Film reviews and more since 2009

Publication Date: 06-08-2026

Carolina Caroline (2026) review

Dir. Adam Carter Rehmeier

By: Steve Pulaski

Rating: ★★½

Writer-director Adam Carter Rehmeier has had a busy decade. His film Dinner in America saw a low-key release amidst the pandemic. Thanks to TikTok users‘ propensity to look outside the box for entertainment, the violent-yet-disarmingly-sweet romantic-comedy — one of the very best films of the 2020s so far — found a larger audience. Two years ago, Rehmeier released Snack Shack, another winning coming-of-age story about two teens tasked with restoring and operating a food/drink stand at a local community pool.

On the cusp of 50, Rehmeier is older than most of the actors and their respective characters in his movies, but through his writing and his depiction of hyper-specific yet universal situations, he clearly has retained a youthfulness that makes his work feel authentic. He reminds me a great deal of Larry Clark, another director not only famous for his stories about teens, but whose first film didn’t happen until he was 51. Rehmeier’s movies aren’t as intense as Clark’s, and they’re significantly more misfits in suburbia than delinquents in a concrete urban jungle, but the man is so strong at establishing mood and dimensional characters that you find yourself unable to take your eyes off of whatever scene he crafts.
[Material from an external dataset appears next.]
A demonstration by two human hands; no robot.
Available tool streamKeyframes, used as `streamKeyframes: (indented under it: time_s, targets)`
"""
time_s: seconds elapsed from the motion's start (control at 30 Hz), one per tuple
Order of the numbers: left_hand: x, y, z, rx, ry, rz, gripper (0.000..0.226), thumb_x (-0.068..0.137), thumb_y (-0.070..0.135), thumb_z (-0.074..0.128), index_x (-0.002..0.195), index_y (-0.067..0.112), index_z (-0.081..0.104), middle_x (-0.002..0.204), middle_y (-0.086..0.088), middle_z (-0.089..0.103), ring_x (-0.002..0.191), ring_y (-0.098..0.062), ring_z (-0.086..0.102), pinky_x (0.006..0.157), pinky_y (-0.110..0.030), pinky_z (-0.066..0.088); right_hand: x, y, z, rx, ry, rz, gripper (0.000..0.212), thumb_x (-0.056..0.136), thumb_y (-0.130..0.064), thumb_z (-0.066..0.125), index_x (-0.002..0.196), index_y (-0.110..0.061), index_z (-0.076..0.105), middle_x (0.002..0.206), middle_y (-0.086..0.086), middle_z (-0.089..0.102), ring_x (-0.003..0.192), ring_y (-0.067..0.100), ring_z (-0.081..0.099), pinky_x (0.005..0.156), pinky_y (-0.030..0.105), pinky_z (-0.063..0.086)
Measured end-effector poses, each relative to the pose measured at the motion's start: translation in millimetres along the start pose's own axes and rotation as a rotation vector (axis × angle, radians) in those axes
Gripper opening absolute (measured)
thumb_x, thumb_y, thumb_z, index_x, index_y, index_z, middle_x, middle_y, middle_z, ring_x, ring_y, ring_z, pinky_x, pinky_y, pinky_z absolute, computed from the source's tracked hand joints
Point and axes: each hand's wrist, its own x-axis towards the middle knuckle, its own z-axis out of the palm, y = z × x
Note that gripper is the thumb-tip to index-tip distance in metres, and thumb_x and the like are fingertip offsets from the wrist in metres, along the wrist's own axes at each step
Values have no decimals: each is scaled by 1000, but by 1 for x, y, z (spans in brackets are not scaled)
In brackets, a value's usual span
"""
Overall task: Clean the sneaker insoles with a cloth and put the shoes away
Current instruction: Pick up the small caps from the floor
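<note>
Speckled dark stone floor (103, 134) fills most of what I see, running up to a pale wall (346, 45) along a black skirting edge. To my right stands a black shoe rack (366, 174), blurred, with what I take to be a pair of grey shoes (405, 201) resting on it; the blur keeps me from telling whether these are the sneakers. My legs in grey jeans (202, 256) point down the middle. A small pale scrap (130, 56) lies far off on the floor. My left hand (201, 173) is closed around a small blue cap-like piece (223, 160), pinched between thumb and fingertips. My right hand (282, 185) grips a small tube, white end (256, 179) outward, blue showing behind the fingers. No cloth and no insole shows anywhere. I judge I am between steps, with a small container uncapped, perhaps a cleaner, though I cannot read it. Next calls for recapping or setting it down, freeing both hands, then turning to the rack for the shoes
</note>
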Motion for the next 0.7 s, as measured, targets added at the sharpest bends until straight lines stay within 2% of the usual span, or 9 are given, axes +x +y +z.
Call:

Which brings me to his latest, Carolina Caroline, the first film Rehmeier has worked on without a formal writing credit. Apparently, he radically reworked quite a bit of the story’s focus after the first act. It’s a competent but oh-so regurgitated story about star-crossed lovers (Samara Weaving and Kyle Gallner) who double as criminals. They barrel down the byways of America in classic cars, rob banks, don wigs, use phony credentials, and screw like jackrabbits in their downtime. Born to run, they might as well be living a Bruce Springsteen song. Or their own version of Terrence Malick’s Badlands. Or Bonnie and Clyde. Or They Live by Night. Or Queen & Slim. Or any other variation of the lovers-turned-robbers template that is as American as apple pie.

Caroline (Weaving) gets by as a cashier at a gas station in rural Texas, her father (Jon Gries) her sole guardian since her mother abandoned her. One day, in walks Oliver (Gallner), who pulls the okedoke on Caroline’s boss with a game of quick-change — my slow-ass would’ve definitely gotten got; I had to read the Wikipedia blurb about the scam three times before I understood it — and further sells it with a smile. After Oliver leaves, Caroline races out to meet him. The two then hit the road and travel all across the American south, intent on upping their racket from slick-Rick sleight-of-hand games to hometown bank robberies. In time, Caroline will come face-to-face with her Caroline’s boozehound mother. Kyra Sedgwick delivers a scene-stealing performance in, like a lot of what came before it, fails to leave much of an impression on the larger material.

Much of Rehmeier’s film — written by William Thomas Dean IV, whose name suggests he’ll one day write a great American novel — is conducted in what amounts to a montage of Caroline and Oliver driving, plotting, robbing, sexing, and having those kinds of dreamy, whispered conversations only people in love in the movies have. Jean-Philippe Bernier shoots the hell out of these rundown, dilapidated locales, most of which probably boasting a “historic downtown” and a restaurant in which a waitress calls everybody “hon.” Many exterior shots are tinted green, as if a tornado is near, which evokes a sort of swampy ominousness to the material. The soundtrack is heavy on contemporary folk and Americana tracks, much to my delight, including Jason Isbell and Margo Cilker, who is quickly going to become a new favorite, I can already tell. Similar to Dinner in America, there’s an inherent timelessness to the material that’s not explicitly modern yet not definitively retro.

Weaving shines in her role, imbuing Caroline with enough street-smarts not to make her totally susceptible to the kinds of games Gallner’s Oliver clearly enjoys playing. She might want to kick the dust up and get money through nefarious means, but she’s not going to get scammed in the long run. Kyle Gallner has quickly vaulted up my mental list of favorite actors working today, but I find him if only slightly miscast as Oliver. Gallner has this rugged, time-bomb kind of energy that’s willing to explode at any moment. Oliver is far more softspoken and eloquent than typical Gallner characters. If Gallner doesn’t have a counterbalance of rage or at least urgency in a character like this, he tends to dissolve into someone who sounds like he learned how the world works thanks to Reddit — evident in a dinner scene in which he gabs to Caroline, convincing her that humans don’t really make decisions at all.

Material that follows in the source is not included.